__What needs to be done__.
Search the entries below for the word "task" and copy each line that has it.

__Input data__.
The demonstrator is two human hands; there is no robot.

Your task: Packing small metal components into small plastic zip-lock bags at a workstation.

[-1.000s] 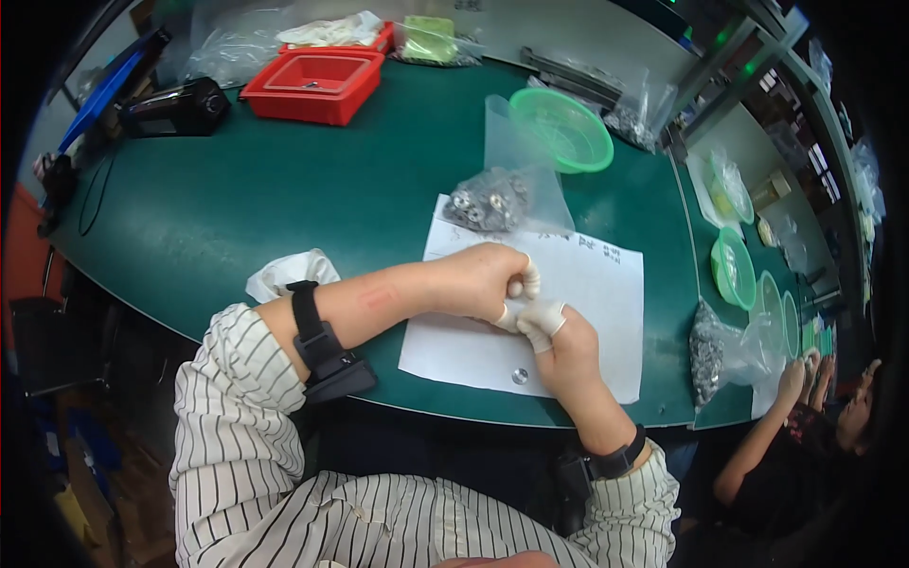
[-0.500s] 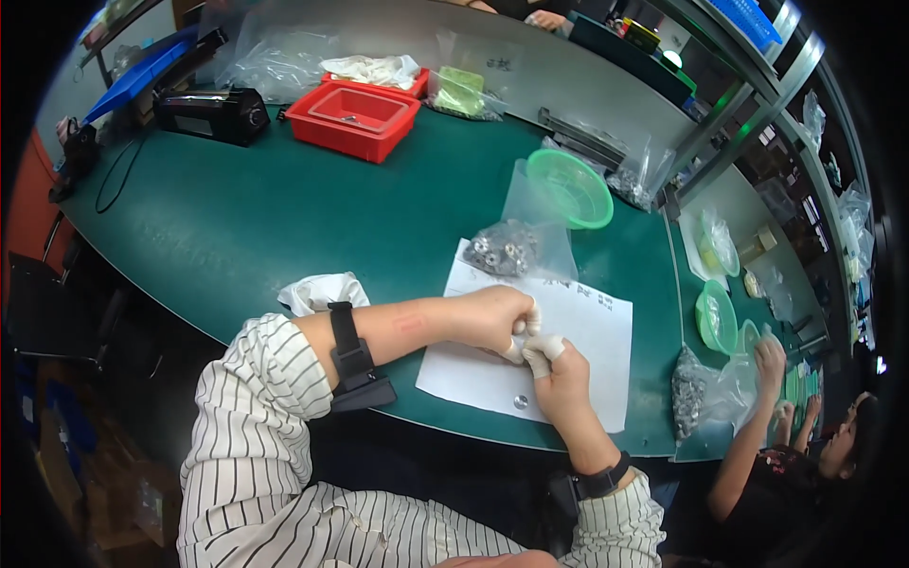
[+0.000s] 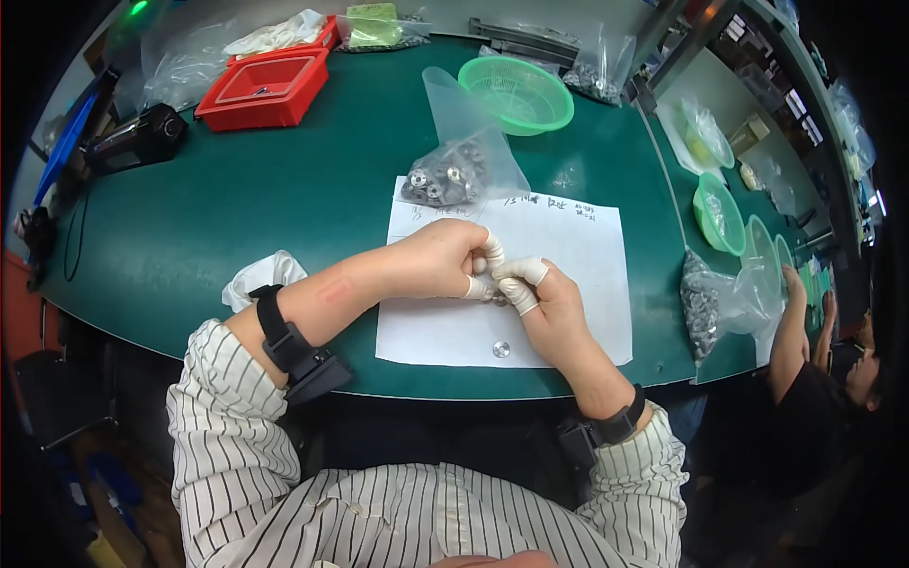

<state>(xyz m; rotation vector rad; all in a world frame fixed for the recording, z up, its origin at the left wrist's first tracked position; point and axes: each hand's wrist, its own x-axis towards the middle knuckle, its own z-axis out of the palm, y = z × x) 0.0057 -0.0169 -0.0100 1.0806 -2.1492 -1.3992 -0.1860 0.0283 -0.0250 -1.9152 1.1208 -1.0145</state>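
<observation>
My left hand [image 3: 440, 257] and my right hand [image 3: 552, 308] meet over a white paper sheet [image 3: 436, 333] with handwriting along its far edge. White finger cots cover several fingertips. Thumbs and fingers of both hands are pinched together; what they hold is mostly hidden. A bit of grey metal [image 3: 499, 299] shows under the fingertips, but I cannot tell whether it is held or lying on the paper. Nearer me, a small round metal part [image 3: 502, 349] with a centre hole lies on the sheet. On its far left corner rests a clear bag [image 3: 453, 173] of similar metal parts.
A green plastic basket [image 3: 519, 93] stands beyond the bag. Red trays [image 3: 260, 90] and a black device [image 3: 134, 139] are at the far left. A crumpled white cloth [image 3: 263, 278] lies by my left forearm. To the right are another parts bag [image 3: 703, 308] and a co-worker's arm [image 3: 788, 327].
The whole view has shifted, so the table and paper appear higher. My hands stay together over the sheet with slightly changed finger positions. Grey metal now shows beneath the fingertips.
</observation>
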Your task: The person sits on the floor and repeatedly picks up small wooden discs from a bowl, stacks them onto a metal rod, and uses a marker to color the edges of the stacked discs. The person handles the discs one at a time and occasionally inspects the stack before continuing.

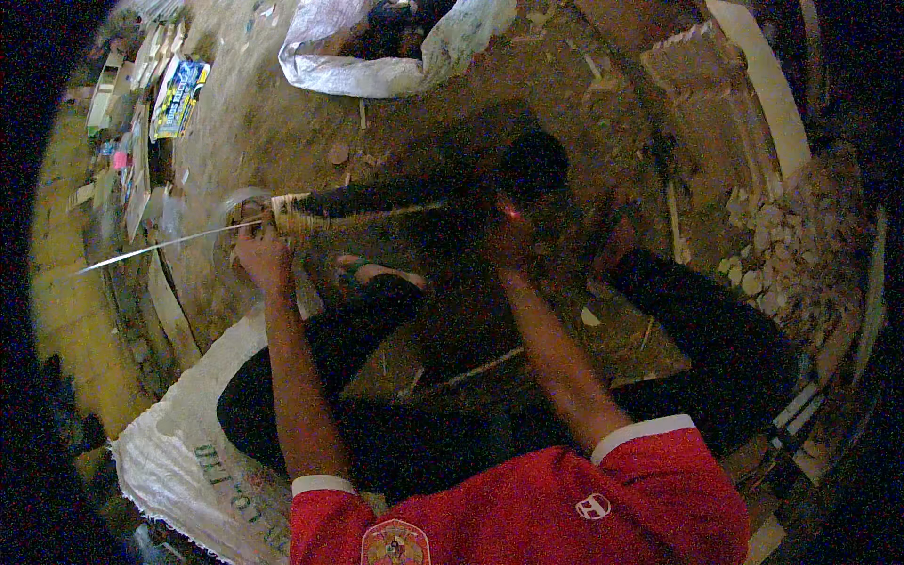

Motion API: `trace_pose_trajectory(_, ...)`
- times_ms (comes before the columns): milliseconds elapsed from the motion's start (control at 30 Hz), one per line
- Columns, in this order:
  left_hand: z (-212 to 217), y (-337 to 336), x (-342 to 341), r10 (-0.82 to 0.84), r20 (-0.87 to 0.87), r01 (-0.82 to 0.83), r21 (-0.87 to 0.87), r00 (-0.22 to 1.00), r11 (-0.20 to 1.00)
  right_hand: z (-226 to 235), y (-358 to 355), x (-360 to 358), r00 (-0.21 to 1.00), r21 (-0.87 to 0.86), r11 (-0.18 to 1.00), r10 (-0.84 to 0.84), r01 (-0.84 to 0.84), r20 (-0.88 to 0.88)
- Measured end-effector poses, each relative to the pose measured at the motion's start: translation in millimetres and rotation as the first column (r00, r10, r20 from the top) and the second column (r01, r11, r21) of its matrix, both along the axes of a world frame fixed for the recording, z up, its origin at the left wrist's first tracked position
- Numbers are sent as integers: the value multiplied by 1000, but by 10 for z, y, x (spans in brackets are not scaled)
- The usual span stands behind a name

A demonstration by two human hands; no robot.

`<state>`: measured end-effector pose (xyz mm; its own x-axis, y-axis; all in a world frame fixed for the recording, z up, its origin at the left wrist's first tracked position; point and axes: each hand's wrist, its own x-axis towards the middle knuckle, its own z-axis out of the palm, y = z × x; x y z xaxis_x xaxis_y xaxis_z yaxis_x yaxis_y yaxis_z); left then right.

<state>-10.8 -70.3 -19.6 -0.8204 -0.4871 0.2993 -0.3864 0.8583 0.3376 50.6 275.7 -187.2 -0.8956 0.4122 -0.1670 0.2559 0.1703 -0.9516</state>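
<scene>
My left hand (264, 252) is out to the left, its fingers closed at the inner end of a thin shiny rod (165, 248) that points left. Just behind the fingers is a round, pale, blurred thing (247, 201), whose kind I cannot make out. From beside it, a light-coloured stick (377, 217) runs right into the shadow. My right hand (508, 247) lies in deep shadow near the middle, its fingers too dark to read. A small red glow (511, 213) shows at it, below a dark round shape (533, 164).
I sit with legs apart on a white woven sack (188, 414). An open white sack (395, 80) with dark contents stands ahead on the earth floor. Pale chips (767, 245) are heaped at right. Boards and a blue-yellow packet (179, 99) lie far left.
</scene>
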Motion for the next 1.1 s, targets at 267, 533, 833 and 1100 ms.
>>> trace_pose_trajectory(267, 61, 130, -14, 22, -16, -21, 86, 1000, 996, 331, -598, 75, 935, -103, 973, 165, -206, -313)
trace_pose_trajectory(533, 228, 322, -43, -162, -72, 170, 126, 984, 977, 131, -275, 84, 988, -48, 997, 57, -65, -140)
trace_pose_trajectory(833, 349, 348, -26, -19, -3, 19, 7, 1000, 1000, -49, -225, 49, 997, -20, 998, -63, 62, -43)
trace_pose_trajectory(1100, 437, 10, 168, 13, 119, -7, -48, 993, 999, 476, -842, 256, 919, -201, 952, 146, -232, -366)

__Exercise output__.
Your task: Packing small metal components into small plastic zip-lock bags at a workstation.
Your task: The person sits on the floor and repeatedly picks up small wooden discs from a bowl, stacks them onto a metal rod, and uses a marker to color the edges of the stacked discs. The person handles the discs one at a time and occasionally inspects the stack before continuing.

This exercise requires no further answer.